For example, to obtain log content for the job
curl -u user:password "$FUSION_API/spark/log/job/jobId"
|Log endpoints will only output data from log files on nodes on which the API service is running.|
These are some specific issues you might encounter.
Check the logs for a message that looks like:
2016-10-07T11:51:44,800 - WARN [Timer-0:Logging$class@70] - Initial job has not accepted any resources; check your cluster UI to ensure that workers are registered and have sufficient resources
If you see this, then it means your job has requested more CPU or memory than is available. For instance, if you ask for 4g but there is only 2g available, then the job will just hang in WAITING status.

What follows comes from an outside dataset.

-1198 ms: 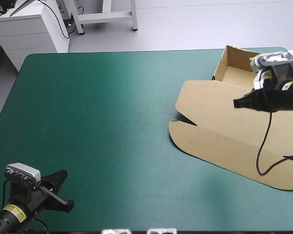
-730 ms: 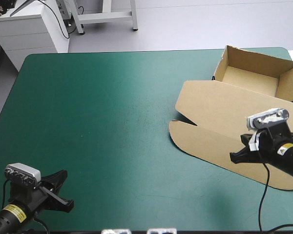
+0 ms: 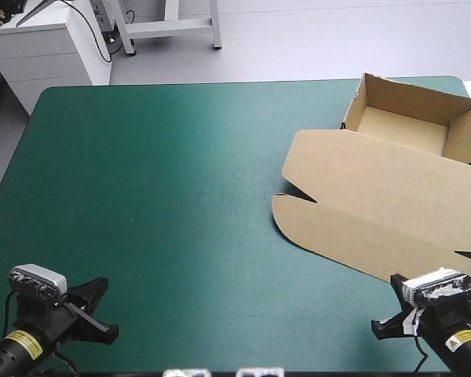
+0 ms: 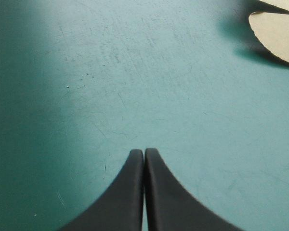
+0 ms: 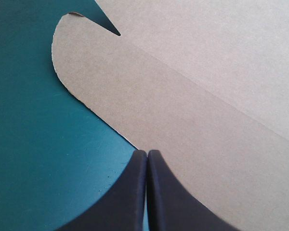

If you see errors like the following:
2016-10-09T19:56:51,174 - WARN [dispatcher-event-loop-5:Logging$class@70] - Removing executor 1 with no recent heartbeats: 160532 ms exceeds timeout 120000 ms 2016-10-09T19:56:51,175 - ERROR [dispatcher-event-loop-5:Logging$class@74] - Lost executor 1 on ip-10-44-188-82.ec2.internal: Executor heartbeat timed out after 160532 ms 2016-10-09T19:56:51,178 - WARN [dispatcher-event-loop-5:Logging$class@70] - Lost task 22.0 in stage 1.0 (TID 166, ip-10-44-188-82.ec2.internal): ExecutorLostFailure (executor 1 exited caused by one of the running tasks) Reason: Executor heartbeat timed out after 160532 ms
This is most likely due to an OOM in the executor JVM (preventing it from maintaining the heartbeat with the application driver). However, we have seen cases where tasks fail, but the job still completes, so you will need to wait it out to see if the job recovers.
Another situation when this can occur is when a shuffle size (incoming data for a particular task) exceeds 2GB. This is hard to predict in advance because it depends on job parallelism and the number of records produced by earlier stages. The solution is to re-submit the job with increased job parallelism.